Work order: Restate word for word the lines of the data below, from the first through the one that has "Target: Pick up".

___ Recorded information ___

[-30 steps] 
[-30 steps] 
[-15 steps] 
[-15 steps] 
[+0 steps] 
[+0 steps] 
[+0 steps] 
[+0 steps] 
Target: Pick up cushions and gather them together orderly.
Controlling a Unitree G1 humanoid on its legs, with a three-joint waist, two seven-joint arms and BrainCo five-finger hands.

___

Result of the task:
[-30 steps] 
[-30 steps] 
[-15 steps] 
[-15 steps] 
[+0 steps] 
[+0 steps] 
[+0 steps] 
[+0 steps] 
Target: Pick up cushions and gather them together orderly.

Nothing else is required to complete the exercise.